Write down, unchanged, the entries from the first line through the line holding "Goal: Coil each". Include no other line.
---
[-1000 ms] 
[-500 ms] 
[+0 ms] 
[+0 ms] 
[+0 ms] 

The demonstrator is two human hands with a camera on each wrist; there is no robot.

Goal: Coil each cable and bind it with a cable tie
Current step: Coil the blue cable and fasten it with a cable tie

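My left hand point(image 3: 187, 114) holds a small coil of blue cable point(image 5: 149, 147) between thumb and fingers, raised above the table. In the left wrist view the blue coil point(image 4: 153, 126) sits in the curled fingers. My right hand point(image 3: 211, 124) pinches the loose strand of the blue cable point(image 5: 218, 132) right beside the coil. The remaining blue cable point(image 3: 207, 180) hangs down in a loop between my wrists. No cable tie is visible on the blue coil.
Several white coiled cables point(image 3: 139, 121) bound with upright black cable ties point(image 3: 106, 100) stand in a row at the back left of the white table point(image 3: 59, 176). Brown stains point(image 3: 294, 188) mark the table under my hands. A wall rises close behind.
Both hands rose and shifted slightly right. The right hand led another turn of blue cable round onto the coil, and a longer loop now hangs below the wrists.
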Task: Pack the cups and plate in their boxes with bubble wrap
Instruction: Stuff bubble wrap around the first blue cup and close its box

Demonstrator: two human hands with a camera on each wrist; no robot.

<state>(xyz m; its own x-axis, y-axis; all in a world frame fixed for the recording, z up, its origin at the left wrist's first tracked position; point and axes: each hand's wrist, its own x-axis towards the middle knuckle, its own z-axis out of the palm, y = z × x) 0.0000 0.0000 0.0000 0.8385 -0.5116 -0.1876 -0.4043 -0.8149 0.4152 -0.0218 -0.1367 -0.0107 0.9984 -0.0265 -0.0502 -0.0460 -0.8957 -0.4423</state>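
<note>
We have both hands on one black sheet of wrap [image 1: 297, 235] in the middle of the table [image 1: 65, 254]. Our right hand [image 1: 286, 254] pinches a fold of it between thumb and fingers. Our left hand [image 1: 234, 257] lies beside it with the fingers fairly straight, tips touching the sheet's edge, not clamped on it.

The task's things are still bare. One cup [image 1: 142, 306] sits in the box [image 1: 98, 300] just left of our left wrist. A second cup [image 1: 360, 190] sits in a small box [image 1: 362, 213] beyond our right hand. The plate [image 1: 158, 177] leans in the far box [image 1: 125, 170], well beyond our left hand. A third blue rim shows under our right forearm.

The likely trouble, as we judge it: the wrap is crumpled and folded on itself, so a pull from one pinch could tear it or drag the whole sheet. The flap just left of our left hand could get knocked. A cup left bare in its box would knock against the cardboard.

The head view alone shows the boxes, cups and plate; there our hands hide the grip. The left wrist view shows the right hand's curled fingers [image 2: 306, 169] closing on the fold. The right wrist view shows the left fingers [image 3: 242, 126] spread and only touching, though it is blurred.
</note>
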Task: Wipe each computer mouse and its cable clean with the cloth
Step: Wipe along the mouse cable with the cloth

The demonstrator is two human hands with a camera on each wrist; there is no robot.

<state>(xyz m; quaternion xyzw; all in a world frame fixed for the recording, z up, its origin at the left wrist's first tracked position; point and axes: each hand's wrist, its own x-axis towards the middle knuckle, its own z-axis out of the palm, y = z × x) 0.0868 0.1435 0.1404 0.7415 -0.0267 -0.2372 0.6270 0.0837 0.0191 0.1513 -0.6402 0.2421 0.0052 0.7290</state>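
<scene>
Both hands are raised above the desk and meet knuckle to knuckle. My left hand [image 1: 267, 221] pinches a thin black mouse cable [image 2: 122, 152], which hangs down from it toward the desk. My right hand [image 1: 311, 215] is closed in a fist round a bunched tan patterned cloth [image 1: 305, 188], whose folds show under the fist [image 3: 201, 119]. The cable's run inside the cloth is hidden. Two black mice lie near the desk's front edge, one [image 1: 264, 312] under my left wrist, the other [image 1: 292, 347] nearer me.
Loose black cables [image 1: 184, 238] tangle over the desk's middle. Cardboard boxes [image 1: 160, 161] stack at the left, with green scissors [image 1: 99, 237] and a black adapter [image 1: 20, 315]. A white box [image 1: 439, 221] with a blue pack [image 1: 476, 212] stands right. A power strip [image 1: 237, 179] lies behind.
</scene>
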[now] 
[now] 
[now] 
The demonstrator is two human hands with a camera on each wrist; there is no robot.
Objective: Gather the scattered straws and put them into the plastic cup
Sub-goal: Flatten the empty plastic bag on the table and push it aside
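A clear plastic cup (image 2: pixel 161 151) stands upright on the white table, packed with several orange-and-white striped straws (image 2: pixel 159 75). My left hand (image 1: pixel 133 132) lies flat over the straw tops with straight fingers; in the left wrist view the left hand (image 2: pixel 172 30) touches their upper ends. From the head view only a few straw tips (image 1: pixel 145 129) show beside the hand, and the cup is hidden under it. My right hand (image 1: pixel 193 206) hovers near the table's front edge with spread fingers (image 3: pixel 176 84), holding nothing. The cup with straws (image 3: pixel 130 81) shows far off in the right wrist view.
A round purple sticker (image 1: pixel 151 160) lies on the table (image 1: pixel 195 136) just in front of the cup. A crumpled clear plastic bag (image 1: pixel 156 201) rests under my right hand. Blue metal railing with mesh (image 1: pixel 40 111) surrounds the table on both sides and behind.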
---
[Task result]:
[-1000 ms] 
[-500 ms] 
[+0 ms] 
[+0 ms] 
[+0 ms] 

The demonstrator is two human hands with a camera on each wrist; there is no robot.

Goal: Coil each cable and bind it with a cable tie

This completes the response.